店で迷っていると、店長?さんが「これ一クラス上のギターで、うちの店で試奏したらかなりエエ音してるし徳やで」という一言で決めたなぁ。
何でも2割引きと言うのが売りで32,000円、KASUGAのバンジョー2台(400R、800R)もここで買いました。狭い店内に楽器がびっしり。
他に昭和町の国際楽器とか、京都の十字屋楽器とか、京阪モールの中とか、普通の商店街にも楽器屋さんが多くありました。
楽器は良く「当たりはずれ」があると言われますが、ビンテージとは言い難いですが、このW-40はトミヤ楽器の店長が言った通り50年経過した今も白濁やネック反りも無く、相変わらず大きな音で鳴ってくれています。
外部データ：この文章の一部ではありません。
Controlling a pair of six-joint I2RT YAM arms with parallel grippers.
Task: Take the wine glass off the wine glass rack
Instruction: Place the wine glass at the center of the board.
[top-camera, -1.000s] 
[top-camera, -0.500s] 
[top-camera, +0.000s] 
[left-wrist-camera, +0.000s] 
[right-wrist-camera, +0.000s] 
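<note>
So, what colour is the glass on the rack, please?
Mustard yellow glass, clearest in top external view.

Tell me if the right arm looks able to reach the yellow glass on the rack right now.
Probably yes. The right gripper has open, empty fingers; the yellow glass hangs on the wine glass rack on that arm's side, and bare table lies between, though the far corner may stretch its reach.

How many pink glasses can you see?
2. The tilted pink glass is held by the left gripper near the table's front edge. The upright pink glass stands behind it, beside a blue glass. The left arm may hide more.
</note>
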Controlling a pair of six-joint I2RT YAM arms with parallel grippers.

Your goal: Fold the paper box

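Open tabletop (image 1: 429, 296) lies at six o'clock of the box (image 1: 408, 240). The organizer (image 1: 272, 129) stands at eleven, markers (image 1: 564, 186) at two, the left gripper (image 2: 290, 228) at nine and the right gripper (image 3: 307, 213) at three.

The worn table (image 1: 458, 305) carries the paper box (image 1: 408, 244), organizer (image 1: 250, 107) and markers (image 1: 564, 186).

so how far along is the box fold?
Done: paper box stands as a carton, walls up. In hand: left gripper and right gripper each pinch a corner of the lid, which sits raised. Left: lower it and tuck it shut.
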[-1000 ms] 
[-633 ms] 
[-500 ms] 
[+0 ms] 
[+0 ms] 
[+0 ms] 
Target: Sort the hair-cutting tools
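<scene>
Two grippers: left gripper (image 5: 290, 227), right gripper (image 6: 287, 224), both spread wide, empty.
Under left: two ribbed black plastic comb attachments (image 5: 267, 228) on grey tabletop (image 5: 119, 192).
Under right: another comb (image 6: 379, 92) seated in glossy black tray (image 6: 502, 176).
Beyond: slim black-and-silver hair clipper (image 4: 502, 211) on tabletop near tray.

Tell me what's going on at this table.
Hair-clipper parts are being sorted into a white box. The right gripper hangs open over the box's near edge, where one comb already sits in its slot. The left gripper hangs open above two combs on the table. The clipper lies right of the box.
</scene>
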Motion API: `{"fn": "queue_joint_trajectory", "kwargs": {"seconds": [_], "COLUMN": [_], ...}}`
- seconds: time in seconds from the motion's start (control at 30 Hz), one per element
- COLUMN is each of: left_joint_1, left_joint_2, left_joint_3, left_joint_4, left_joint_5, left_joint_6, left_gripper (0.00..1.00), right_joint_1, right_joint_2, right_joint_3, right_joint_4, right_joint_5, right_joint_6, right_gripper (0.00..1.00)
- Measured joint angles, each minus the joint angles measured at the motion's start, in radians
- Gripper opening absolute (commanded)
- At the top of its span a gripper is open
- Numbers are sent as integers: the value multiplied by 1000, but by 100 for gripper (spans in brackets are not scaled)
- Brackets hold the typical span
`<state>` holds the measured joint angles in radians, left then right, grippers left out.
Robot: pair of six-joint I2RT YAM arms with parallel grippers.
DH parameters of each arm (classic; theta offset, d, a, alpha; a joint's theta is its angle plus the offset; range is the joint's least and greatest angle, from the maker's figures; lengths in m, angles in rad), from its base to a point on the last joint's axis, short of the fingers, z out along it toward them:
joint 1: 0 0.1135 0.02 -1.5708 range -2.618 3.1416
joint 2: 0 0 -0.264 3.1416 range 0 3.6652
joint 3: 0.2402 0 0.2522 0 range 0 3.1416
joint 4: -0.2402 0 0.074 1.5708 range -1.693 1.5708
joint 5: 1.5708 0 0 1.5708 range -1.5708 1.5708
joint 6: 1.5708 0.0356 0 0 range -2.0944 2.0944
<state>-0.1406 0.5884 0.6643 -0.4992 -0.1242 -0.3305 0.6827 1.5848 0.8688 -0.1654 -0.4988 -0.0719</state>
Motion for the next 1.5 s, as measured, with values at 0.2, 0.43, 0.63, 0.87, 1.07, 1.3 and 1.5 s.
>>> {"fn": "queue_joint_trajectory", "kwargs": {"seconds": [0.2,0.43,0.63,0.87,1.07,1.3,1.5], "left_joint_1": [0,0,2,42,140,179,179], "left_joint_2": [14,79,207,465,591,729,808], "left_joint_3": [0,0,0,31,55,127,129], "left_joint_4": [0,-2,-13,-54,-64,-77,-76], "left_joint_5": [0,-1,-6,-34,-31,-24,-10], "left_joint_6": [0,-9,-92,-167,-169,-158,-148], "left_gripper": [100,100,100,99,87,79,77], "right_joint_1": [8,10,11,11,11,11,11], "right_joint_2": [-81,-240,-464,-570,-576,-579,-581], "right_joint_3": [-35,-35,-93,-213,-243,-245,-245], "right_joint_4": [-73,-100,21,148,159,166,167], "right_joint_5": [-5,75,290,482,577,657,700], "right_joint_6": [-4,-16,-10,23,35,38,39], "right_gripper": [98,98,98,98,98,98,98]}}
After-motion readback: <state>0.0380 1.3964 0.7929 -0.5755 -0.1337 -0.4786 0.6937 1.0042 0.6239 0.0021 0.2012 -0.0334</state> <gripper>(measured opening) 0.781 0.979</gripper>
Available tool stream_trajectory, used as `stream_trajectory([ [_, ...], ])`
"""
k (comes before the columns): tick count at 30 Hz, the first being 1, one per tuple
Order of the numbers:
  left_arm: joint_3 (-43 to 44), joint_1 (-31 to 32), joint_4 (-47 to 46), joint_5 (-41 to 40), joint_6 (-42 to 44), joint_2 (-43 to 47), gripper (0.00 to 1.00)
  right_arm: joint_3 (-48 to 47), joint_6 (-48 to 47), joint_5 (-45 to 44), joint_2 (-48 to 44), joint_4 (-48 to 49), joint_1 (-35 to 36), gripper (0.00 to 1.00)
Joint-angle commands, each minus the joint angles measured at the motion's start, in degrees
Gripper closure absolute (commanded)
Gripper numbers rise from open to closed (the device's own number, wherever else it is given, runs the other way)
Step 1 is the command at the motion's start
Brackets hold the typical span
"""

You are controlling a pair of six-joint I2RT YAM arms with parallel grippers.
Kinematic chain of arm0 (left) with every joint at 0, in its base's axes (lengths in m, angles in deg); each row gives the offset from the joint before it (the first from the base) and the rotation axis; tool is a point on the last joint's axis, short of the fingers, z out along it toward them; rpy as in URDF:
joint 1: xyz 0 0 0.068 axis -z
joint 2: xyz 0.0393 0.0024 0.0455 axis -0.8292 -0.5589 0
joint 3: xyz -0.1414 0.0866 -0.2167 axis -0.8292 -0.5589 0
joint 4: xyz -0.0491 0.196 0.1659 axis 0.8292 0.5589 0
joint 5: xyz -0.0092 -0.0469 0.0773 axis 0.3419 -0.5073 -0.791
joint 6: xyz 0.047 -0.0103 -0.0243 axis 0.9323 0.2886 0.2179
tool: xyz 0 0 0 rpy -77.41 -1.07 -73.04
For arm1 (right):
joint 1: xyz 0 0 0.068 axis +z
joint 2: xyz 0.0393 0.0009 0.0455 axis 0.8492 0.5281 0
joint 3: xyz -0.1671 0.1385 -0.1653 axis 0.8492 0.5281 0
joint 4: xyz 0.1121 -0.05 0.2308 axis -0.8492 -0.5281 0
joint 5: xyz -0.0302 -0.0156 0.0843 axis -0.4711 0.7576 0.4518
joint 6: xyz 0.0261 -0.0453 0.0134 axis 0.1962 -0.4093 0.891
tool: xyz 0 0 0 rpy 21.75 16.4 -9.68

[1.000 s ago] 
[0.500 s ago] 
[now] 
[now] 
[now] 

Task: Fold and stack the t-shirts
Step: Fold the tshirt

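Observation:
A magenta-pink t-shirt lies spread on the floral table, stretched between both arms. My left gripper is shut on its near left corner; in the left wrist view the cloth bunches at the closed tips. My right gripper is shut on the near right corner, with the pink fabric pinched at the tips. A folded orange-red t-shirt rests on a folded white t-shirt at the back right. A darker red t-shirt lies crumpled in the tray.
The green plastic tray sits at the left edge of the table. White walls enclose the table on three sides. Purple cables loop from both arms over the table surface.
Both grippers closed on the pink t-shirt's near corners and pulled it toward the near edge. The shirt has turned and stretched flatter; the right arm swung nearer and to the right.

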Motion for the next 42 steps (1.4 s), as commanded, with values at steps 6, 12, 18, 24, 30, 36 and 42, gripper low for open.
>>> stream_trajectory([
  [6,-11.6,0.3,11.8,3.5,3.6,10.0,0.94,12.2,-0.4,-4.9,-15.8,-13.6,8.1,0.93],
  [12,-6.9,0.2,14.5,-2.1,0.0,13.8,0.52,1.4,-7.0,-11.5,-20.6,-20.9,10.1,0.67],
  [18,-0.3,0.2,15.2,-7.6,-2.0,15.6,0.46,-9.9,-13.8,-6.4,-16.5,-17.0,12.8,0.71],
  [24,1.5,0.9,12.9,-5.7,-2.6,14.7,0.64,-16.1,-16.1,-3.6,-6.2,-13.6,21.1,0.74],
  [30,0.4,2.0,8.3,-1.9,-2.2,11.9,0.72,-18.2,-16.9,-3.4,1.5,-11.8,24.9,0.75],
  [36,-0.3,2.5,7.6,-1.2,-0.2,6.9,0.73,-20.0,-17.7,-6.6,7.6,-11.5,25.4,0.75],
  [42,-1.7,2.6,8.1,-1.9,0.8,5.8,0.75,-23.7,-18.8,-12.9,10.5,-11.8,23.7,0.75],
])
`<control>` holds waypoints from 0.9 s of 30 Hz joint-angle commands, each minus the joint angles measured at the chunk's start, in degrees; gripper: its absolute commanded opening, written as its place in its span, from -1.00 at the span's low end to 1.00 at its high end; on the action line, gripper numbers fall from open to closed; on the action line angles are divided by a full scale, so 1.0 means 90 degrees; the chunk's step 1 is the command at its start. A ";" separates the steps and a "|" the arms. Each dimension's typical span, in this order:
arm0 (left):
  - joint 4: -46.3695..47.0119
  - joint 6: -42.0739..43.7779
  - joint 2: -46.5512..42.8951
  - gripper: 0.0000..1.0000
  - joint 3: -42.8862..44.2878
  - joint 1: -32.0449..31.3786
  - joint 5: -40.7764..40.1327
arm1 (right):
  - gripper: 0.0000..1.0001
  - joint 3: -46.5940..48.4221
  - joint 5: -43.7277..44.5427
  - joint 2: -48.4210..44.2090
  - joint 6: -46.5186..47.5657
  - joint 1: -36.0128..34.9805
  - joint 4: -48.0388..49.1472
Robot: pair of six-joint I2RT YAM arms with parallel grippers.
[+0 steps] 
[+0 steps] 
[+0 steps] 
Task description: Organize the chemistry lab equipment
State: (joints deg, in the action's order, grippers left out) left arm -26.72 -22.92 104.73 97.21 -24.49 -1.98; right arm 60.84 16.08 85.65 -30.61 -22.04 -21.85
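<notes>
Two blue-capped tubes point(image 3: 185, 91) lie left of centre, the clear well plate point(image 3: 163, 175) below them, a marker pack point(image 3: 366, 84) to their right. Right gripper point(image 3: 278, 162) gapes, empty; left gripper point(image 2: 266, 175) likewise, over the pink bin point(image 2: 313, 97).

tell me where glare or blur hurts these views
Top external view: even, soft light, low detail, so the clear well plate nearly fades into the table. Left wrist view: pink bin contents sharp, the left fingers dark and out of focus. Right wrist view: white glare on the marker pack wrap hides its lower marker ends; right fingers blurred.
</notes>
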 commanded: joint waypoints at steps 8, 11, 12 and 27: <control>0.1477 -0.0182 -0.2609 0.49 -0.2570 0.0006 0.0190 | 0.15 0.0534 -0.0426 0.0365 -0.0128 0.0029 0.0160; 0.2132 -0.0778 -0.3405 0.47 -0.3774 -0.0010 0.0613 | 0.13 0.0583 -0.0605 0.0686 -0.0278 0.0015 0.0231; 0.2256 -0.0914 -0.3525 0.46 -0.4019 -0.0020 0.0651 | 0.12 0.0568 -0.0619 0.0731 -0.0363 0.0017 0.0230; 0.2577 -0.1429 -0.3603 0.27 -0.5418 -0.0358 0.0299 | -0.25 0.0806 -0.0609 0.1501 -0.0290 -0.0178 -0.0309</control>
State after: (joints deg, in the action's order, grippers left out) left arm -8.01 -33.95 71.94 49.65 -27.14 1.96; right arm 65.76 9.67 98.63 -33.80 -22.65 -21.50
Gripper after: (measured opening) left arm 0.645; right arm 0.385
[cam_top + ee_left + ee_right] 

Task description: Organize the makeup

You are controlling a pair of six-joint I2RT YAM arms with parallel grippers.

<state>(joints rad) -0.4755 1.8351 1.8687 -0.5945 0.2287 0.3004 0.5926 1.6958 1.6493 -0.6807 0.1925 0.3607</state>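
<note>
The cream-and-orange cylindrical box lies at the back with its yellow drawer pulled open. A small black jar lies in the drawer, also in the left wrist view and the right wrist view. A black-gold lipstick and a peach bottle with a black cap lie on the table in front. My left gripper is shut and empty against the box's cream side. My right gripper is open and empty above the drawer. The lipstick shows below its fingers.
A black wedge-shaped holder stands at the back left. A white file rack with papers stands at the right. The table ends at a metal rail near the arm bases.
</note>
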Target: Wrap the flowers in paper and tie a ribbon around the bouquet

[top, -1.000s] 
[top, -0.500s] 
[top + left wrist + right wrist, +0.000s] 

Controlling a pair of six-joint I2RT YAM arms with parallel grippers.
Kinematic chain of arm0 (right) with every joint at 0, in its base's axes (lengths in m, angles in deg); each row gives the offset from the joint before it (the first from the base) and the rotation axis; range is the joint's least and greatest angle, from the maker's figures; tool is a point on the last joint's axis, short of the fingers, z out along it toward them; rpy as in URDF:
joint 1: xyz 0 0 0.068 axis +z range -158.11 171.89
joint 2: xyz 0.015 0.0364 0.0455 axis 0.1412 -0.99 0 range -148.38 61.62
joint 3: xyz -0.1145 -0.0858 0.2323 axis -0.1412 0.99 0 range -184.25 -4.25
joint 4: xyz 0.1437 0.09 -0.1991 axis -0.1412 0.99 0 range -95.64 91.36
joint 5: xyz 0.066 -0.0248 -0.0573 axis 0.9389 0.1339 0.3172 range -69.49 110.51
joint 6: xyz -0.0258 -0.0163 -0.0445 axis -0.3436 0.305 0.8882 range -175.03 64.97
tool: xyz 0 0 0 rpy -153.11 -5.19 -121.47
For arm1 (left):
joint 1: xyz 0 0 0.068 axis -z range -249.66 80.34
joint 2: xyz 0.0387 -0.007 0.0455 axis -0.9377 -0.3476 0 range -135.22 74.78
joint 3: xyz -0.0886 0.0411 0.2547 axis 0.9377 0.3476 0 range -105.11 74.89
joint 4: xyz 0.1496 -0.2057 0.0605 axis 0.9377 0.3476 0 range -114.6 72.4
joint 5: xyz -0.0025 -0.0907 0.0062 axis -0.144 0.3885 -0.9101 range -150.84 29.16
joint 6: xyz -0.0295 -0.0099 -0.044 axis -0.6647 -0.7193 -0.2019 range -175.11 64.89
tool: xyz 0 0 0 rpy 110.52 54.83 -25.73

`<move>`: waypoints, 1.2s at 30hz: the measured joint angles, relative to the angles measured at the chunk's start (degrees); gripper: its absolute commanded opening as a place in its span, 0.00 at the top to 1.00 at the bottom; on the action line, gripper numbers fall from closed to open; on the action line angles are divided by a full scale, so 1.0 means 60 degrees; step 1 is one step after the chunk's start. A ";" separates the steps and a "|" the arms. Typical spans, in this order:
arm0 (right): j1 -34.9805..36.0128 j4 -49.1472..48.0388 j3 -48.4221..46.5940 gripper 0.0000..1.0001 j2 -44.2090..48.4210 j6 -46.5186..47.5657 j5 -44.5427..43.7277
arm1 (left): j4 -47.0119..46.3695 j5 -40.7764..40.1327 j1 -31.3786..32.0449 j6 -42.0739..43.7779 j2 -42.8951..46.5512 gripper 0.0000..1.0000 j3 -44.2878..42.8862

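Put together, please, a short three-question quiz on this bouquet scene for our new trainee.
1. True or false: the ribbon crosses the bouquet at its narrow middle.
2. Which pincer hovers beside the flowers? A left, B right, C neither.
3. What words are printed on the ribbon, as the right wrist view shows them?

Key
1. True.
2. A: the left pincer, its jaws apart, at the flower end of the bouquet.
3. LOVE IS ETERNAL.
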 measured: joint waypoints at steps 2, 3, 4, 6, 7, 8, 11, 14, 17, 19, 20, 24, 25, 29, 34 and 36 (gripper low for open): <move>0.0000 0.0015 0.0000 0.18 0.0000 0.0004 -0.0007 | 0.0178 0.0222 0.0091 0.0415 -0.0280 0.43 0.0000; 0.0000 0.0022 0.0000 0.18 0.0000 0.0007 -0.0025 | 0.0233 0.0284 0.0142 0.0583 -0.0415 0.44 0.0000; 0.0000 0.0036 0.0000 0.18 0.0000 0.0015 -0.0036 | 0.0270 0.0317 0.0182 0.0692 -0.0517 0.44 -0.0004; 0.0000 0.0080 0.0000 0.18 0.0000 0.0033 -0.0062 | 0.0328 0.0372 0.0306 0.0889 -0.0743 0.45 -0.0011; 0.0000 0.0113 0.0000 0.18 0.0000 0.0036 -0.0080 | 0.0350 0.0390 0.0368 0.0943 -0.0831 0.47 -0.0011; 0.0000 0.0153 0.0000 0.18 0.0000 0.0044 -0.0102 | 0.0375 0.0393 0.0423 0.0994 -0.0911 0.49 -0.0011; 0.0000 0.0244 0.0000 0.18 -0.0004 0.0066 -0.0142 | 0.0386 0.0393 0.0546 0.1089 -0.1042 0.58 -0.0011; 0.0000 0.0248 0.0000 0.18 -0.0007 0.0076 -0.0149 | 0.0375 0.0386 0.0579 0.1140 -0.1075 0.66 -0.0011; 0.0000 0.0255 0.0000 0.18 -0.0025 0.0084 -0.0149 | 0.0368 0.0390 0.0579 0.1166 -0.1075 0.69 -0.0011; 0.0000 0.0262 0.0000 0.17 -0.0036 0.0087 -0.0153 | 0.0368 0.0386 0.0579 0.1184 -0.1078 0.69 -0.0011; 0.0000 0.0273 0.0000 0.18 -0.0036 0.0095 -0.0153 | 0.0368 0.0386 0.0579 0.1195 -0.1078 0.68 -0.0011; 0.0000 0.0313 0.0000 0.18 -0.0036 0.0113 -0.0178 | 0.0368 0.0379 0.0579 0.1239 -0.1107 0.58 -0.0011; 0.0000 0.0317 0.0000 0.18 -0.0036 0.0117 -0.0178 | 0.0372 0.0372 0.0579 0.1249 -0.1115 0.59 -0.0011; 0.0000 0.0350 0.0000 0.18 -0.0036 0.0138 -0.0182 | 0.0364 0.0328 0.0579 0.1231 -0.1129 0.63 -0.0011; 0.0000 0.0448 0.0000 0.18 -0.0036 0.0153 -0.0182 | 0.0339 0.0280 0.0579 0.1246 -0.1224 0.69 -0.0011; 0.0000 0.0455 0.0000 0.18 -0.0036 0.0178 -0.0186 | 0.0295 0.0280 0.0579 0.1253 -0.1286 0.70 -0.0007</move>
日本製のギターの一部は「Japanese Vintage Acoustic」として注目されており、当時を知る人だけでなく、若い世代のコレクターにも人気が高まっています。
中古品はあくまで「新品ではないもの」ですが、ビンテージは「時代背景と文化を宿した特別な存在」。
- 昭和当時に使われた良質な木材(現在では入手困難なハカランダなど)
- 職人の手仕事による丁寧な製造(ビルダーのサイン入り)
- 当時の音楽シーンとの深い結びつき
これらの要素が合わさり、状態の良い昭和の楽器は今でも輝きを放ち、むしろ価値を増しているものもあります。